Finan, 27, entered MIT as an undergraduate in 2002 having “dreamt about going here since I was a little kid,” she says. She arrived with an interest in physics and its practical applications, and positively disposed to nuclear energy, having grown up a scant 10 miles from two Connecticut nuclear plants that seemed to her a good way to reduce dirty air emissions. “I felt strongly coal was doing a lot of damage…and that nuclear was a better source of energy.” Given her own aptitudes and interests, NSE and physics seemed a natural fit to her, and Finan leapt into Course 22.

From the beginning, she sought to balance classroom time with real-world experience, and she took every advantage of MIT’s undergraduate research program. She interned at Idaho National Laboratory, a hub for next-generation nuclear reactor research, collaborating with top-flight scientists from industry and other universities. Even while completing undergraduate requirements in reactor design and radiation, Finan engaged in challenging research ventures. A senior design project led to an internship for a firm attempting to pair nuclear energy technology with oil sands extraction in Canada; this became the basis of Finan’s master’s degree work. It was also a turning point for her studies. She learned “how oil companies and nuclear engineering companies really work,” and how “the biggest concerns were actually economic and political.” Finan returned to MIT “with a better understanding of the issues faced by the energy industry,” she says. “This helped crystallize my interest in policy.”

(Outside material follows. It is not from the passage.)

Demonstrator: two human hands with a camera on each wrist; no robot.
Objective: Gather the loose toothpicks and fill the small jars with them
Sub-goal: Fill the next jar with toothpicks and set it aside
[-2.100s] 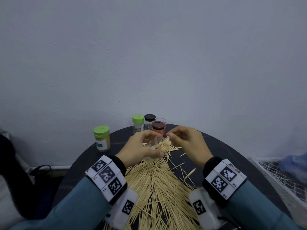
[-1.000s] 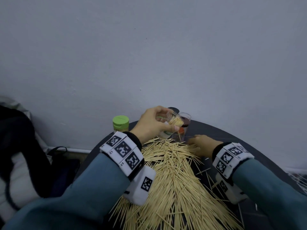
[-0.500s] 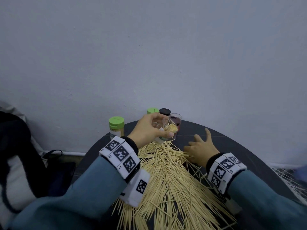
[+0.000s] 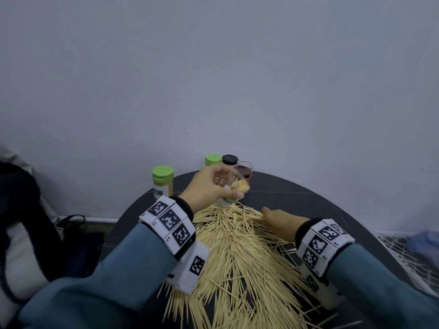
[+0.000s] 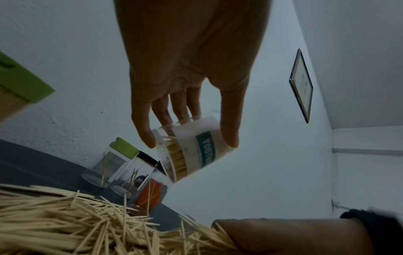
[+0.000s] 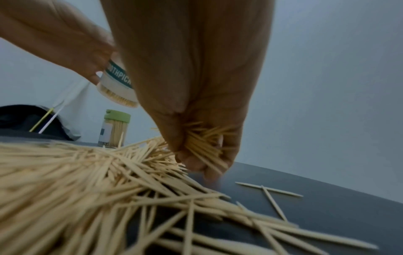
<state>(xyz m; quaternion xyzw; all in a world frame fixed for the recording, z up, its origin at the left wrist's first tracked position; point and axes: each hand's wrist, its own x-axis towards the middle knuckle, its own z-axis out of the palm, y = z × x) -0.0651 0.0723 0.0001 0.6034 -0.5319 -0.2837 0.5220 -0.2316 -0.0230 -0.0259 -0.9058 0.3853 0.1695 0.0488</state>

With this newly refined focus, Finan devised an ambitious dissertation subject, “Energy System Transformation: An Evaluation of Innovation Requirements and Policy Options,” guided by NSE Department Head Richard Lester. She has conducted some of her research as a participant in the Energy Innovation Project, housed in MIT’s Industrial Performance Center. “I have been helping develop a framework for policymakers to assess options for climate change, energy security and other energy issues, and to help identify and design better policies to encourage energy innovation,” says Finan.  

Her work shows that innovation on a massive scale will be required to manage the transformation from a high-carbon to a low-carbon-intensity energy system, and that serious funding obstacles often prevent the most promising energy innovation enterprises from reaching fruition. “There’s a valley of death between R&D and building at scale,” says Finan. Nuclear plants are one egregious example: “We’re pretty confident that they can provide power affordably once they’re built, but getting anybody to put enough capital at risk to build them is difficult. The investment required for one nuclear plant is larger than the entire balance sheet of most electric power companies in the U.S.”

Finan’s research suggests the U.S. must find a way to encourage high risk investment in energy innovation, to make public funding less vulnerable to the swings of politics, and to create an environment friendlier to private investment. Typical today are technology “push” policies that introduce a particular energy innovation, but do not create the conditions for its long-term survival.  Finan prefers market “pull” policies aimed at “creating a competitive product and a flourishing market for a new technology.”

But while current political reality discourages the kind of market-based incentives she recommends, Finan can imagine an energy innovation sector that eventually resembles the IT, pharmaceutical or biology industries. After MIT-based post-doctorate work, Finan hopes to find a position where she can help bring the U.S. energy system closer to this vision. “It’s going to be very hard to leave MIT, but I really want to get to work supporting energy innovation.”

"I have been helping develop a framework for policymakers to assess options for climate change, energy security and other energy issues, and to help identify and design better policies to encourage energy innovation."